If Khan's image represents a quest to find balance, then Jamal Kalala's photo speaks about integration into the small town of Taylorsville.
A Syrian-American doctor originally from Aleppo, Syria, Kalala is pictured with a woman who is both a patient and a neighbor. He makes visits to elderly, homebound patients and has earned the respect of his community. Residents sometimes bring him fresh fruit and vegetables as thanks for his services.
Concerning questions about religion, Kalala sometimes has a little fun.
“When people ask me what church I go to, I tell them I am a Southern Baptist Muslim,” Kalala said.
The first time Kalala heard about Drake's project, he was at Friday prayers in Imam Mutakabbir's mosque. He said Americans who visit the exhibition will learn a lot.
“Muslims, might appear a little bit different from them, you might not see the hair of a Muslim woman because she covers it, but that does not make her different than somebody good like anybody else,” Kalala said.
“It also might open the door to someone who might say, ‘Wait a minute, I need to have another look at those kinds of people.' They might start to make friends with them, they might do business with them ….”
Should this happen, the project will meet its goal of creating understanding. The current show will close on Sept. 9 and reopen on Sept. 11 at the North Carolina Agricultural and Technical University.
Drake said plans are in the works to take the show to Arkansas and Indiana, and he hopes to tour it nationwide and overseas.
In the meantime, Khan said, the exhibit will tell people about the place of Muslims in America.
“I feel that it is bringing awareness to the new culture that is forming in America, the American Muslim identity,” Khan said. “It is kind of showing that Muslims are getting assimilated and integrated into America and we are no longer from some random country.”
Todd Drake creates art that is shaped by community.

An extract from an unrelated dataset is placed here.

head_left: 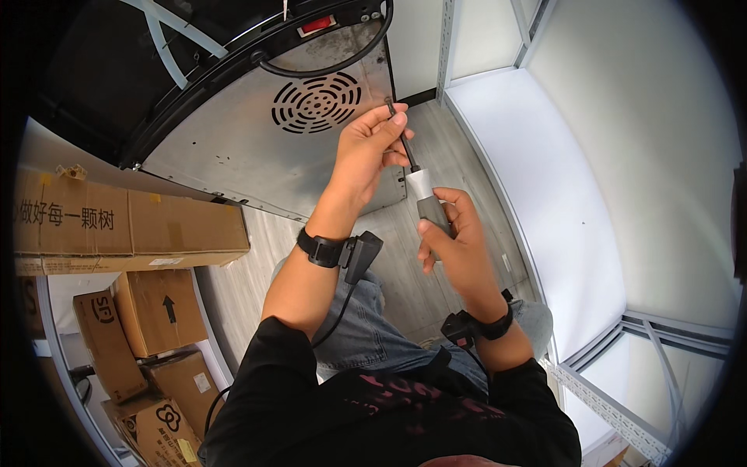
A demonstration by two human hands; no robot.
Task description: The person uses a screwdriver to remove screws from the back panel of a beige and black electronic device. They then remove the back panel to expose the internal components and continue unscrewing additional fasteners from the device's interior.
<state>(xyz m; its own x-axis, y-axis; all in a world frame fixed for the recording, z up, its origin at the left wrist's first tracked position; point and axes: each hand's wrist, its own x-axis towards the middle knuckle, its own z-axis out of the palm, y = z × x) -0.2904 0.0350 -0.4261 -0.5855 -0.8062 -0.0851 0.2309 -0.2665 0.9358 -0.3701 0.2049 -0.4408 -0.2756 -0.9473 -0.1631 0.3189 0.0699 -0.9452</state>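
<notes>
A screwdriver with a grey and white handle and a dark shaft is in both my hands. My right hand is closed round the handle. Farther up, my left hand pinches the shaft near its tip. The tip meets the right edge of a metal panel, close to the upper corner; whether a screw sits there is hidden by my fingers. Round vent slots pierce the panel to the left of my left hand. Above them runs a black cable, near a red switch.
At the left lies a long cardboard box, above a shelf with several brown cartons. A white shelf with metal posts lines the right side. Grey wood-look floor shows between the panel and this shelf.
</notes>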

He has also worked collaboratively with undocumented immigrants to create a picture book “Give Me Eyes: Crossing borders to the heart.”
A painter and photographer, Drake has worked with a wide variety of communities including patients at an Alzheimer's nursing home, employees at an exotic night club, long distance truck drivers, and refugees from Vietnam to create the large painting series “et al.”
Drake has exhibited nationally including galleries in Washington DC, Chicago, Charlotte, in museums such as the Weatherspoon Art Museum and SECCA, and is in private collections on both coasts. Drake has an MFA in painting from UNCG , teaches studio art, and speaks on Activism in Contemporary Art. He maintains a blog on art and social activism called Make Art Like You Care.